#### [WORK ORDER]
Reproduce the entries shown below only from the line with "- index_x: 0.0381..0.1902" down to the line with "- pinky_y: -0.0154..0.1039", keeping both end lines and copying each one exactly.
Segment Start: DATA SECTION
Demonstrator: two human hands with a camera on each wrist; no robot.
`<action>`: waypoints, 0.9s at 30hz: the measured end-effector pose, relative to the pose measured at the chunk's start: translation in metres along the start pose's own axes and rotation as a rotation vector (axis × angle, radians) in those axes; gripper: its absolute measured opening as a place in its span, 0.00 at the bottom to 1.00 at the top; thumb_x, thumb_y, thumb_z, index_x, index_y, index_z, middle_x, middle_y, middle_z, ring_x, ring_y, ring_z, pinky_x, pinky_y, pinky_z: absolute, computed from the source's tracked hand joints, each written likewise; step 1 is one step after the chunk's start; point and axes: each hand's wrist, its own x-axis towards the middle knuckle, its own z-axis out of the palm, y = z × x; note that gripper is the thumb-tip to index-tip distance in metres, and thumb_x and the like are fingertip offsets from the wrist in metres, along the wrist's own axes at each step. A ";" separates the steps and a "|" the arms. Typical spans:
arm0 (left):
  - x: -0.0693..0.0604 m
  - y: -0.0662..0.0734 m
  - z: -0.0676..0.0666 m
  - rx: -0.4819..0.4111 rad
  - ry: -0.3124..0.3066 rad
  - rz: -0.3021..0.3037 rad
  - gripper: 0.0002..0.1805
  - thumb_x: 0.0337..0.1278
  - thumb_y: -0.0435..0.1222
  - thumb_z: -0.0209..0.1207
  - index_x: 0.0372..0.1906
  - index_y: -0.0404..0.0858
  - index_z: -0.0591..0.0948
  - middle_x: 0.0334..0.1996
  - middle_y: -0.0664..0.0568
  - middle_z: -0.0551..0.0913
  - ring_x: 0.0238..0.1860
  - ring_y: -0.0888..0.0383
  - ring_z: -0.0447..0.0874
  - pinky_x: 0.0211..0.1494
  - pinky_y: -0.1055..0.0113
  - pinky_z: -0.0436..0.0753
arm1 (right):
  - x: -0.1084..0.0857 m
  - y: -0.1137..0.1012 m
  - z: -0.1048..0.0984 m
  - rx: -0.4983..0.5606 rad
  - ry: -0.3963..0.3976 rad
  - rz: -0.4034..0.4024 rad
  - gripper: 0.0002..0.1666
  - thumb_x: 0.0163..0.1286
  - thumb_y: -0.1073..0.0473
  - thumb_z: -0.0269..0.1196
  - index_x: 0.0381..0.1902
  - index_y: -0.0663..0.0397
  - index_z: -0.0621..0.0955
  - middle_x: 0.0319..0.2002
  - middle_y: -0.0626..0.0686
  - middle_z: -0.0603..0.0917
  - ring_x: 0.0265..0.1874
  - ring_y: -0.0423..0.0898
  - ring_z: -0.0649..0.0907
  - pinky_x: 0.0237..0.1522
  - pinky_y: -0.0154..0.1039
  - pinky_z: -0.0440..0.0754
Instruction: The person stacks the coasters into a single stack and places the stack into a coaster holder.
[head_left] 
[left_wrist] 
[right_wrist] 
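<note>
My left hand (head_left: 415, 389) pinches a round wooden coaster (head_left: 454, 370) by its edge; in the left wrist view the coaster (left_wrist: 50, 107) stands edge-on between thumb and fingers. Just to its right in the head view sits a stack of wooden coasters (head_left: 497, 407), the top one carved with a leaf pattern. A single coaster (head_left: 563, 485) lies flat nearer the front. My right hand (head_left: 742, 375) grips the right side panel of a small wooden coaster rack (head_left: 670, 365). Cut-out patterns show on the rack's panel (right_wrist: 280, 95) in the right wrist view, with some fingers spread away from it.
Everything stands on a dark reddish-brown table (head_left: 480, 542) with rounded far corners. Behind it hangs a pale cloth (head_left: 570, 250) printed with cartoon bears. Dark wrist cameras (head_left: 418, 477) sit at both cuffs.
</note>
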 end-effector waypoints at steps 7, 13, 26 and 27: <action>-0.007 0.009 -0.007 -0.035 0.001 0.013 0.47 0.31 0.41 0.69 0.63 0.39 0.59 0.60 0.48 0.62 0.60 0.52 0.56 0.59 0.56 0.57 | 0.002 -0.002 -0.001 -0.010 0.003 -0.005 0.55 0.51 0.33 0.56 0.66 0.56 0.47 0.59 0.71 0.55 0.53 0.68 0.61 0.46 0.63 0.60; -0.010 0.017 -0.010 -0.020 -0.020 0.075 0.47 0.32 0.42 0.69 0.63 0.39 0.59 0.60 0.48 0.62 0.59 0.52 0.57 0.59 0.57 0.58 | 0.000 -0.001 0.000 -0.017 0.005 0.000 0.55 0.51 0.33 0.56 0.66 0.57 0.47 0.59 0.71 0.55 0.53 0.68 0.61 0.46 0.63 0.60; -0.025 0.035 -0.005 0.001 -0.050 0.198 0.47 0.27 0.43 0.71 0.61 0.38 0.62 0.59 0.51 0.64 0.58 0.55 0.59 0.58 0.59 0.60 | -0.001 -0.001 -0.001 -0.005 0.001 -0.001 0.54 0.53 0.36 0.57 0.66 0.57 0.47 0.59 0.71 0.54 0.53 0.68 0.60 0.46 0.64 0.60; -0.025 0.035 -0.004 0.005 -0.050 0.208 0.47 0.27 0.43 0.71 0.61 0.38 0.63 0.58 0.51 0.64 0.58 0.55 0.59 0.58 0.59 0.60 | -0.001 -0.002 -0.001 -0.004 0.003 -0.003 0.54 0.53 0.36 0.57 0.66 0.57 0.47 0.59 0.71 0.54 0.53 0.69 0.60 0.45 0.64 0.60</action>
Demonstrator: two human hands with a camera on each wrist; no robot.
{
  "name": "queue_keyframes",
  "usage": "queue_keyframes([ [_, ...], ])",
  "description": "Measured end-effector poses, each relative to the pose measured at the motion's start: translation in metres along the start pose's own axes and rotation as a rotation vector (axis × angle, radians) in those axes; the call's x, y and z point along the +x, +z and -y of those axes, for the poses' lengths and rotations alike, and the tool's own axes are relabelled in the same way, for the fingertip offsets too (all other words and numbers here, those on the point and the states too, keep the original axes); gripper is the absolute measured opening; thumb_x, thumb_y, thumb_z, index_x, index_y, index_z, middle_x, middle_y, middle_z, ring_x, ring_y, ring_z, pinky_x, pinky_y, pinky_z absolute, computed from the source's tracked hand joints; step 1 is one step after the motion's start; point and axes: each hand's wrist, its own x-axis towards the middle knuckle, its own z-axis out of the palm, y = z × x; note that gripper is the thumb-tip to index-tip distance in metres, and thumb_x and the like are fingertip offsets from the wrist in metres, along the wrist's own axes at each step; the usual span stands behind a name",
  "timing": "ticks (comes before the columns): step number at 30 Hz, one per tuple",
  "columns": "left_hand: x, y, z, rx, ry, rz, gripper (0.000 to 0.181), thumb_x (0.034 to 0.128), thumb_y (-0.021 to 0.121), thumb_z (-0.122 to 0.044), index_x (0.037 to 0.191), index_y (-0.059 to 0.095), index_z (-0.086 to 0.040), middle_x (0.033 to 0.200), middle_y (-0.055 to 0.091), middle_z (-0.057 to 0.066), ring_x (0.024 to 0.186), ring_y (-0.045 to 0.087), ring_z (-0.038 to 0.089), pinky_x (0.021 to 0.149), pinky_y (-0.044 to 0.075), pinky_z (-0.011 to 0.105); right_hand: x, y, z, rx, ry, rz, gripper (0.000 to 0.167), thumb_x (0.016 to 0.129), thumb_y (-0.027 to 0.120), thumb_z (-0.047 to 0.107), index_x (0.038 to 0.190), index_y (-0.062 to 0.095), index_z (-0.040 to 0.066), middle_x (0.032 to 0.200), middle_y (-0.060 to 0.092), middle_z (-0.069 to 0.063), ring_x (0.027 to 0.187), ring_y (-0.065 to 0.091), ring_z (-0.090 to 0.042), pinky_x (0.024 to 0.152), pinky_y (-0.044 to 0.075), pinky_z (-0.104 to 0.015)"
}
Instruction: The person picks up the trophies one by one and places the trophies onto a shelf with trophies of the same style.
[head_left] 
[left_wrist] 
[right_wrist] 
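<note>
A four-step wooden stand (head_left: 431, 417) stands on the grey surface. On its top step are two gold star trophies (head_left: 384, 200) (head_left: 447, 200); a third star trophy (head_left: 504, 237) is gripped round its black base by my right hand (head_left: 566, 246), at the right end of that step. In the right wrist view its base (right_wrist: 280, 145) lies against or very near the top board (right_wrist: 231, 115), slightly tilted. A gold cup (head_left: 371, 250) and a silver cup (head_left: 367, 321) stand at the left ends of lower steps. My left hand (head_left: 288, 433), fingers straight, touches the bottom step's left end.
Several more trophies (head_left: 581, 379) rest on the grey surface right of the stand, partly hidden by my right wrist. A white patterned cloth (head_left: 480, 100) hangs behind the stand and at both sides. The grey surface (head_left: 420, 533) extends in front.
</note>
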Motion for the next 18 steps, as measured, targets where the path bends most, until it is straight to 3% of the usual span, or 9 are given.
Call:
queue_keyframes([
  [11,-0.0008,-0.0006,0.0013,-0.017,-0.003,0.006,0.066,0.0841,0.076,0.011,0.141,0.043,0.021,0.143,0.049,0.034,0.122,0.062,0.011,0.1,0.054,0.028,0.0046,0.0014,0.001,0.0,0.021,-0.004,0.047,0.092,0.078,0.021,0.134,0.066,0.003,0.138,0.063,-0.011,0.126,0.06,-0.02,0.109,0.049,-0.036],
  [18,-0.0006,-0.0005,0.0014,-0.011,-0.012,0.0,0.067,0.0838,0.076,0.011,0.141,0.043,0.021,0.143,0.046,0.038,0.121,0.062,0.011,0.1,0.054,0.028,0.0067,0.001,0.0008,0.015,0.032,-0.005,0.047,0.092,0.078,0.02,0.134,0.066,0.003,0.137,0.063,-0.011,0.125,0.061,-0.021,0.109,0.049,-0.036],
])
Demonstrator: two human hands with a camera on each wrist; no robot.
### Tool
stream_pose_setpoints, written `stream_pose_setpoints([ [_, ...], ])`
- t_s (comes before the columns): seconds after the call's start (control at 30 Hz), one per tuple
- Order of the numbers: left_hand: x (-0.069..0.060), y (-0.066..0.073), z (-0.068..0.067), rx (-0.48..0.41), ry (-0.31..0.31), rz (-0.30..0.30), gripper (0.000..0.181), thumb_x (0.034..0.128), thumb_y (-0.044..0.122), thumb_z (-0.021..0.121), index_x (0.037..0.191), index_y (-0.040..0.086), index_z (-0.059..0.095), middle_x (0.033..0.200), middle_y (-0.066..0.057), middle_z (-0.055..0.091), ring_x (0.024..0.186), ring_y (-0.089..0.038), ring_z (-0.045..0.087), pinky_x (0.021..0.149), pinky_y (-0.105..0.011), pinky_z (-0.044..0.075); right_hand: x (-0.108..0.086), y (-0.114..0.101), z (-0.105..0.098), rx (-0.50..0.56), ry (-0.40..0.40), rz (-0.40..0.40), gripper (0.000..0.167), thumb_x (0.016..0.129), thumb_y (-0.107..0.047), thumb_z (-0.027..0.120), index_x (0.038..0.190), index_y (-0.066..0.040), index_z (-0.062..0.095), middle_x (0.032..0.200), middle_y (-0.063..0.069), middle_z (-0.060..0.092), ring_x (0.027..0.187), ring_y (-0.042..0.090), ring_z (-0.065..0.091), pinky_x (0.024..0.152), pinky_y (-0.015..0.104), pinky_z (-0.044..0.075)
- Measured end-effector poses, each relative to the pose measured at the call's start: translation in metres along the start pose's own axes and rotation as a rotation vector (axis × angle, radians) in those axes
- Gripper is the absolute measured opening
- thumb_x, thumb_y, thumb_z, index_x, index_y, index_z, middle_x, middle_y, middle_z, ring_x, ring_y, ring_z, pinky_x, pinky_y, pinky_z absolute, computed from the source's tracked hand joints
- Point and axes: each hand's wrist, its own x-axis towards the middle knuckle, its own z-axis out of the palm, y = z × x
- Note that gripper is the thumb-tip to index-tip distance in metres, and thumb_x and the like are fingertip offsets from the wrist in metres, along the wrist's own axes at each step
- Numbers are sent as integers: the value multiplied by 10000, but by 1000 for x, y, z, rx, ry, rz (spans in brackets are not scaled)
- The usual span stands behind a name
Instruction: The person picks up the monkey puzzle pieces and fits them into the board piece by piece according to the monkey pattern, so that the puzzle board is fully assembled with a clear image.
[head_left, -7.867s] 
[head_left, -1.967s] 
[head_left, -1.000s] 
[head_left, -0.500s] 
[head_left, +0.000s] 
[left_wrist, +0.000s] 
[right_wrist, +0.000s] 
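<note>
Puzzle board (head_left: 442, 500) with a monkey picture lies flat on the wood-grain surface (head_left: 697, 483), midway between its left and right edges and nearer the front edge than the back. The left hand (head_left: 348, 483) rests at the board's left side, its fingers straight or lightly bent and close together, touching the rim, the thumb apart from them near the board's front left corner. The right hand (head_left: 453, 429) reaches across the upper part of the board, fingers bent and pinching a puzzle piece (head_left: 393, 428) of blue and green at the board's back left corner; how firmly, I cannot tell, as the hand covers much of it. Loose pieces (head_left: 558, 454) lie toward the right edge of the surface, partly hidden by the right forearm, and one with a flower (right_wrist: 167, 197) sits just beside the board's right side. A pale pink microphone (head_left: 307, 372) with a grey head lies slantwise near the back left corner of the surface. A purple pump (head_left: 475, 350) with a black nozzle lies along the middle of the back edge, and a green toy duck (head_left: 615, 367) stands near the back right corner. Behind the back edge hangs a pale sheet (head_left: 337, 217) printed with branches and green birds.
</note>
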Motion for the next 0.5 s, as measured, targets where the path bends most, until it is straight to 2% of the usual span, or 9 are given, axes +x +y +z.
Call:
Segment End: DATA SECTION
#### [SOLUTION]
  - index_x: 0.0381..0.1902
  - index_y: -0.0663..0.0397
  - index_z: -0.0621..0.0955
  - middle_x: 0.0319..0.2002
  - middle_y: -0.0626..0.0686
  - middle_z: -0.0603..0.0917
  - ring_x: 0.0265..0.1874
  - ring_y: -0.0423..0.0898
  - ring_z: -0.0649..0.0907
  - pinky_x: 0.0237..0.1522
  - pinky_y: -0.0154..0.1039

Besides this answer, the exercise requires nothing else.